* _Your objective_
Where the data below begins, start duplicating lines exactly, and finish with the line containing "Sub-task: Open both"; add nothing else. Leave the pictures out.

* _Input data_
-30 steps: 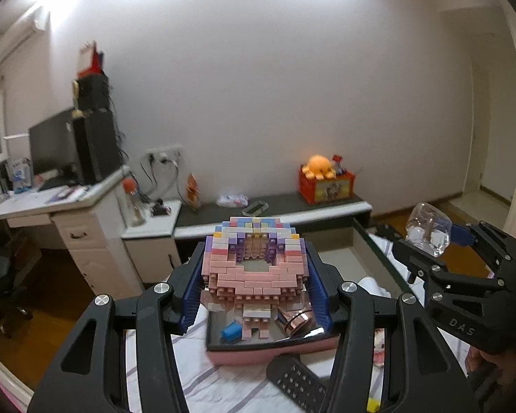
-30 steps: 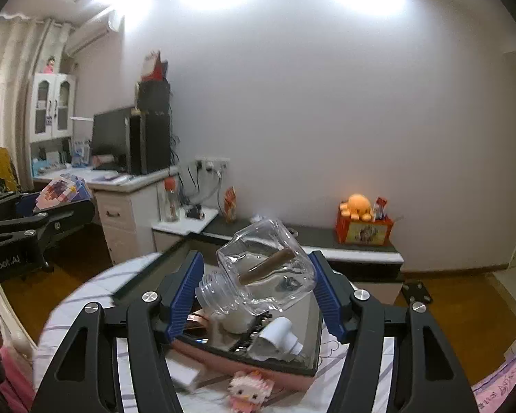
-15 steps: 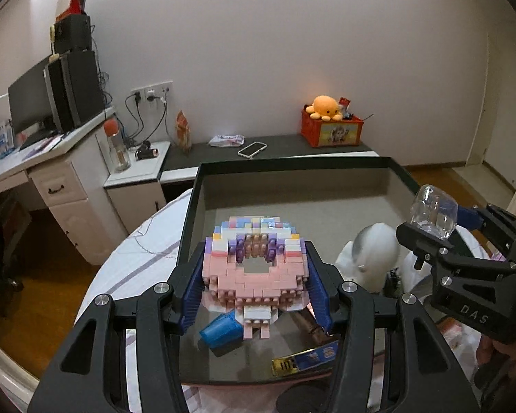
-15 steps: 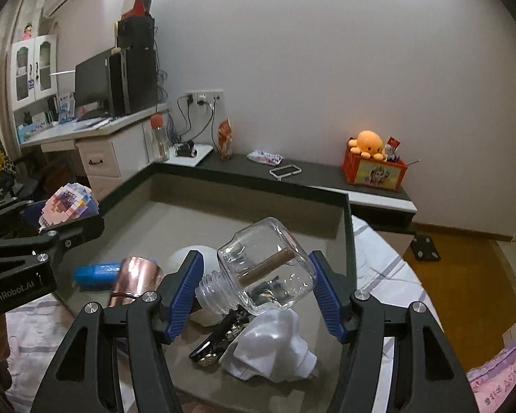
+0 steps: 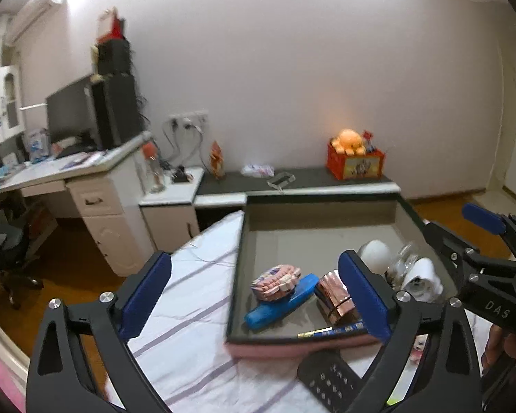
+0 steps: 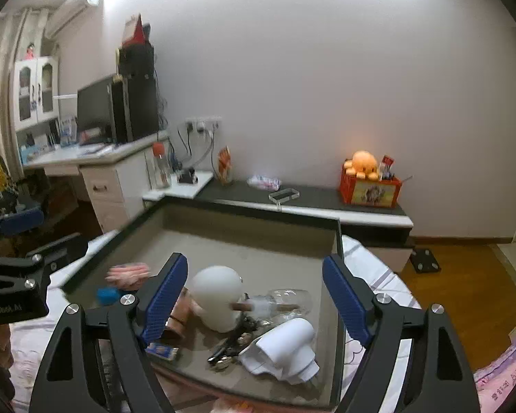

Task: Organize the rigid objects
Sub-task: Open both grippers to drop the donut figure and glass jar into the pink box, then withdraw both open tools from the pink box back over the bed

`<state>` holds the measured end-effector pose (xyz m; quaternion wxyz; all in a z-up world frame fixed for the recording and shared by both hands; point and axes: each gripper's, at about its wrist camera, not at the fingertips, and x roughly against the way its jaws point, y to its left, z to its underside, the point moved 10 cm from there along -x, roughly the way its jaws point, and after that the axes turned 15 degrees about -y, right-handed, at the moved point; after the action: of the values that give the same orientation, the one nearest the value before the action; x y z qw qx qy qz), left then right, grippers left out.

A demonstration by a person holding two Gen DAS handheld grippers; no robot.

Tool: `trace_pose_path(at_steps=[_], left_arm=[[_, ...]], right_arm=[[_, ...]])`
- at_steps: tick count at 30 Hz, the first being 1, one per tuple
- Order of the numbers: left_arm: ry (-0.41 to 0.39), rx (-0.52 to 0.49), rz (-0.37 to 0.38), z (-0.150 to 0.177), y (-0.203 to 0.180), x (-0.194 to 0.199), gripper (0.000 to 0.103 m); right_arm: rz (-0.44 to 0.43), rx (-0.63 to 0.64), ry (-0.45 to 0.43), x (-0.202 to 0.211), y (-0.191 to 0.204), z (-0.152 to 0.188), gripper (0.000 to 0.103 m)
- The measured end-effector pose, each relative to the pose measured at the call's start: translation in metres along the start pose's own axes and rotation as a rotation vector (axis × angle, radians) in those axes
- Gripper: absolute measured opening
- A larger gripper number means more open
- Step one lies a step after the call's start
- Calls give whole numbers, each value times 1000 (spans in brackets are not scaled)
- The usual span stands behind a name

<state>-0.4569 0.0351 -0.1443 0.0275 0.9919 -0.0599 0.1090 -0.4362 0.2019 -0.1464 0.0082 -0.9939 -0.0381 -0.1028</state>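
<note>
My left gripper (image 5: 254, 296) has its blue-padded fingers (image 5: 363, 294) spread wide, gripping nothing. My right gripper (image 6: 254, 301) is equally wide apart and empty, its black frame at the lower right of the left view.

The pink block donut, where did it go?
The pink block donut lies in the tray, in its left part in the left wrist view, resting on the blue tube beside the copper cup.
</note>
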Motion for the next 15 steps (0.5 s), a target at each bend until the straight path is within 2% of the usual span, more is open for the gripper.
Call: trace_pose_path(at_steps=[6, 9, 12, 15], left_arm=[[-101, 61, 38, -25, 7, 65, 103], [-133, 102, 68, -25, 10, 96, 103], [-137, 84, 54, -19, 16, 118, 103], [-146, 70, 22, -13, 22, 138, 103]], right_arm=[[3, -9, -127, 58, 14, -35, 91], [22, 24, -155, 80, 22, -44, 103], [34, 51, -204, 112, 28, -49, 103], [39, 55, -208, 132, 30, -48, 103]])
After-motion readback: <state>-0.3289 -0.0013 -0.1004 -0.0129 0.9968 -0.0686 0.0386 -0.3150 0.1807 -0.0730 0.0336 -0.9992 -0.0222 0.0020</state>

* _Task solution_
-30 steps: 
-30 steps: 
-15 steps: 
-15 steps: 
+0 steps: 
+0 steps: 

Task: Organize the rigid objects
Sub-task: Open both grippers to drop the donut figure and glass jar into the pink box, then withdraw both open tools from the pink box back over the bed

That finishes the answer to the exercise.